How to walk your way to good health

SuuntoRunJanuary 24 2020


Photo by Emma Simpson on Unsplash

Walking, like breathing, is so ordinary we take it for granted. Yet, it offers so much. Learning to appreciate walking can give us a new lease on life. We slow down, enjoy the moment and scenery, improve our health, take stock of our lives, and even increase our creativity. What’s not to like?

In this series of articles we will be exploring walking and all the reasons walking is so aweome. We’ll be looking at the benefits of walking regularly, walking technique and posture, how to walk mindfully, and we’ll be challenging you to walk more, including taking on a long distance trail.

Walking can be much more than just about getting from A to B. For many people, it’s a way of life. It can become a way to come back to what really matters.

The oldest form of exercise?

Our human ancestors, scientists say, began walking on two legs somewhere between three to six million years ago. Some theorize this happened because standing meant they could see further afield, allowing them to detect potential threats and food sources. Another study suggests bipedalism evolved because it’s more energy efficient than walking on all fours. Walking on two legs also freed our hands to use tools.

Whatever the reasons, humans have been walking for a very long time. We walked out of Africa, across Europe, Central Asia, into North America and down south. As a species, we are almost coded to explore and conquer new territory on foot. It’s what we do.


Photo by Aaron Burden on Unsplash

The best antidote

Walking is an excellent antidote to the busyness and constant connectivity of modern life. In our attention economy, where multiple devices and channels compete for our attention, knowing how to slow down and focus is an increasingly important skill.

Walking is the perfect way to cultivate this skill. It can be the time of the day we take to consciously slow down and pay attention. Rather than having our attention scattered, walking gathers it into a more singular focus. We all need to switch off. We all need to slow down. Walking for the sake of walking is a great way to do this.

The benefits of walking regularly

According to the Better Health Channel, Harvard Medical School, and others the benefits of walking include:

  • Increased cardiovascular and pulmonary (heart and lung) fitness
  • Reduced risk of heart disease and stroke
  • Improved management of conditions such as hypertension (high blood pressure), high cholesterol, joint and muscular pain or stiffness, and diabetes
  • Stronger bones and improved balance
  • Increased muscle strength and endurance
  • Reduced body fat
  • It counteracts the effects of weight-promoting genes
  • It helps tame a sweet tooth
  • It reduces the risk of developing breast cancer
  • It eases joint pain
  • It boosts immune function.

Building the walking habit

Building a habit takes time and consistency. It’s best to start by making the habit easily doable.
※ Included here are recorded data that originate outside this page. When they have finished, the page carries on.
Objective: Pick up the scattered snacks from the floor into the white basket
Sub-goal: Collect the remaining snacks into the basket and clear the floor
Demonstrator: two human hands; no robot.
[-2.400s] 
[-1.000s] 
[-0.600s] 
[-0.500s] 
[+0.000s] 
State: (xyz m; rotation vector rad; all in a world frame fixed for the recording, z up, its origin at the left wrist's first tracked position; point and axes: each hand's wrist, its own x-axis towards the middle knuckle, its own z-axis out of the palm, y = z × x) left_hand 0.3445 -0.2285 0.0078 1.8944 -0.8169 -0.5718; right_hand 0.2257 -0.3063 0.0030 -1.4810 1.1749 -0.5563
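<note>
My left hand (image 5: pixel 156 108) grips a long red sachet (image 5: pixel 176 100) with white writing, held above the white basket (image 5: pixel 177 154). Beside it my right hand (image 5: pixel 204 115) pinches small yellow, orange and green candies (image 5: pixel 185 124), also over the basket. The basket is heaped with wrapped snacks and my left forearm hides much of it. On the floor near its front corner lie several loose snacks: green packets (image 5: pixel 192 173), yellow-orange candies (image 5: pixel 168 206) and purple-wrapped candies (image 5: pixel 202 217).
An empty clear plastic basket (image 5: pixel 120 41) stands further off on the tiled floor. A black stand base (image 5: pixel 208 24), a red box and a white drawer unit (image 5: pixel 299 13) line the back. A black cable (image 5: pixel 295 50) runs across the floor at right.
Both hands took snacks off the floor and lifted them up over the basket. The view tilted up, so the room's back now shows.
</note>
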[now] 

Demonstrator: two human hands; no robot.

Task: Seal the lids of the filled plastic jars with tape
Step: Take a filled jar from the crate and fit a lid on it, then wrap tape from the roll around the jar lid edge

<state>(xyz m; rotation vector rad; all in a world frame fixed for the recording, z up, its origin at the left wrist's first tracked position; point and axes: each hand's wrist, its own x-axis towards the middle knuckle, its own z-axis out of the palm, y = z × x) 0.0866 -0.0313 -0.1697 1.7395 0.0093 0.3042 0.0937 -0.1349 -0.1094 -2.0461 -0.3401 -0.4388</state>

To begin with, choose a distance to walk each day that you know you can manage.  

Forget about the 10,000 steps hype – a study found that number came from a marketing campaign rather than scientific research – and instead choose a distance, time or step count that is achievable and encourages you to move.

Maybe walking 30 minutes a day works or taking 5000 steps is more realistic for you. You don’t need to do it all at once; you can break it down into chunks, for example walking 15 minutes bites. Once you’ve decided, adjust your activity goals accordingly in your Suunto 3.

Remember, every little bit counts, so look for opportunities to take extra steps. Stand up, and pace while your are on the phone, for example, or choose stairs instead of taking an escalator or elevator, have micro exercise breaks throughout your working day, and try having walking meetings. There are many opportunities to walk more – use your imagination!